- Born: Seoul, South Korea
- Occupation: Entrepreneur

= Jeannette H. Lee =

Korean-American businessman

Jeannette H. Lee (born in Seoul, South Korea) is a Korean–American entrepreneur based in Washington, D.C., and later in Kansas City, Missouri. Lee was also known for several years under the married name Jeannette Lee White.

== Early life ==
Lee moved with her family from Seoul, South Korea, to the United States at age 12. They moved first to Hawaii, and settled in Bethesda, Maryland, when she was 14. Her first work experience was there, in her father's convenience store.

== Career ==
Lee founded the information-technology and government-contracting company Sytel, serving as its president and chief executive officer (CEO) from its inception in 1987, originally as Tasque Inc., in Gaithersburg, Maryland. She took no salary for the first four years and financed the company with personal credit-card debt, but grew it to 275 employees and approximately US$40 million in revenue by 2001. She continued in her dual-title role after Sytel was acquired in 2005 by TechTeam Global (later itself acquired by Jacobs Engineering Group). Sytel's early-2000s major governmental clients for systems integration work included the National Institutes of Health, Department of Agriculture, and Federal Emergency Management Agency. The sale to TechTeam netted an $18.5 million profit, split with her by then ex-husband.

Lee has been a governor-appointed board member of the Maryland Technology Development Corporation and a member of the High Tech Council of Maryland.

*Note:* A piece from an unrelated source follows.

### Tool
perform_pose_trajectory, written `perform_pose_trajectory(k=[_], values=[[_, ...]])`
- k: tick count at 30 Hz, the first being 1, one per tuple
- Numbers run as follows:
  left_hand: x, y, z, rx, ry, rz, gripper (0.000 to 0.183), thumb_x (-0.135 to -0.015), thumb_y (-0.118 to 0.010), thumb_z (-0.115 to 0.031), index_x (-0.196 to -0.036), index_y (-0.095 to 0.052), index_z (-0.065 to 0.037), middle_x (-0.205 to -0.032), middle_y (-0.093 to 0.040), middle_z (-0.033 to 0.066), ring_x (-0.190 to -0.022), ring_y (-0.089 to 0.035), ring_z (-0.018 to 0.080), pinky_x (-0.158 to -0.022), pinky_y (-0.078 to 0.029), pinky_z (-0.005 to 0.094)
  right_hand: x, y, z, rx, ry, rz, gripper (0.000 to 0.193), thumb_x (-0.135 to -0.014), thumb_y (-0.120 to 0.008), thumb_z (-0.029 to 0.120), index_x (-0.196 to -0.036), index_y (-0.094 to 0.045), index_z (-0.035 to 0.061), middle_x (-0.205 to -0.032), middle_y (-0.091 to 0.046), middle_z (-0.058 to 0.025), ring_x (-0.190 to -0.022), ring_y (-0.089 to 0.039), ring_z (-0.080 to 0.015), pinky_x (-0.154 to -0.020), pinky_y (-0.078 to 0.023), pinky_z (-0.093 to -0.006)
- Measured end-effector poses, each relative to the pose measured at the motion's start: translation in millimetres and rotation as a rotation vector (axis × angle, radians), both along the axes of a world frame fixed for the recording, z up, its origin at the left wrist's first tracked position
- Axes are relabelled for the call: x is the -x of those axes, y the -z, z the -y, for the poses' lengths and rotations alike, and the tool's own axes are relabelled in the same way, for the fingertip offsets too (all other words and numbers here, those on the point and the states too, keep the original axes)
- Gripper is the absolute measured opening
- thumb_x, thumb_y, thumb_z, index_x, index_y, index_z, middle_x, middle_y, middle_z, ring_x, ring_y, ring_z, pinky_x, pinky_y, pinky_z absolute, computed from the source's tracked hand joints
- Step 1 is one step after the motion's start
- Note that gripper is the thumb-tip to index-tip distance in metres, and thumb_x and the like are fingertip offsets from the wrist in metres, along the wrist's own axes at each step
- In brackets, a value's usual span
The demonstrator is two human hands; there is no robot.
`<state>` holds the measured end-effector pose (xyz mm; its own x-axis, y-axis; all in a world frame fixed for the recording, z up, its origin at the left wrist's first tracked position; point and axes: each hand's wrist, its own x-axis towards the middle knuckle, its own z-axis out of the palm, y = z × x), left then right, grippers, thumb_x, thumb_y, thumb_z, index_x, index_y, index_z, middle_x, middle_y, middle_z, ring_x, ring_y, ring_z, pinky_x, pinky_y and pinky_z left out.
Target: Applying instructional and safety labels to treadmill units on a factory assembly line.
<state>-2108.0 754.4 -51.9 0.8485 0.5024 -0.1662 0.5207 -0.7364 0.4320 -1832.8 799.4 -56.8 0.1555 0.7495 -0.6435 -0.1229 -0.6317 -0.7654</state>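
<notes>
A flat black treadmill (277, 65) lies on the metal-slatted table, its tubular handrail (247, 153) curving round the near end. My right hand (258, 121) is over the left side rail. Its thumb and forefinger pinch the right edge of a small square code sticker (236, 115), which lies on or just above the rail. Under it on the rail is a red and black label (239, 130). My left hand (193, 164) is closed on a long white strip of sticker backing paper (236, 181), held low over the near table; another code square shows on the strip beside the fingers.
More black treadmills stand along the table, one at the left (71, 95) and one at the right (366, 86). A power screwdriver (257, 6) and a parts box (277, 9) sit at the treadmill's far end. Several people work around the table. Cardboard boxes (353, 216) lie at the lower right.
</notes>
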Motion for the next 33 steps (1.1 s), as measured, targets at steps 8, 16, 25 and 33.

In 2016, Lee became the CEO of MoboTour, a workforce-reporting software company headquartered in Kansas City, Missouri.

In April 2018, Lee became the CEO of Information International Associates (IIa), a company involved in enterprise IT and data management, Big data analytics, open-source data exploitation, and information security and threat intelligence.

=== Awards ===
Lee received a triple National Entrepreneurial Excellence Award (a national award in the "Innovative Business Strategies" category and two regional ones, in "General Excellence" and again in "Innovative Business Strategies") from Working Woman magazine in 2000. Washingtonian magazine listed her among the US capital city's "100 Most Powerful Women" in 2001, and received the Executive of the Year award from the High Tech Council of Maryland the same year. She was also named among the "Top 100 Greatest Entrepreneurs in America" of 1998 by Success magazine. Under her leadership, Sytel appeared on Inc. magazine's annual "Fastest Growing Private Companies in America" list five times, and was inducted into the Inc. Hall of Fame in 1999.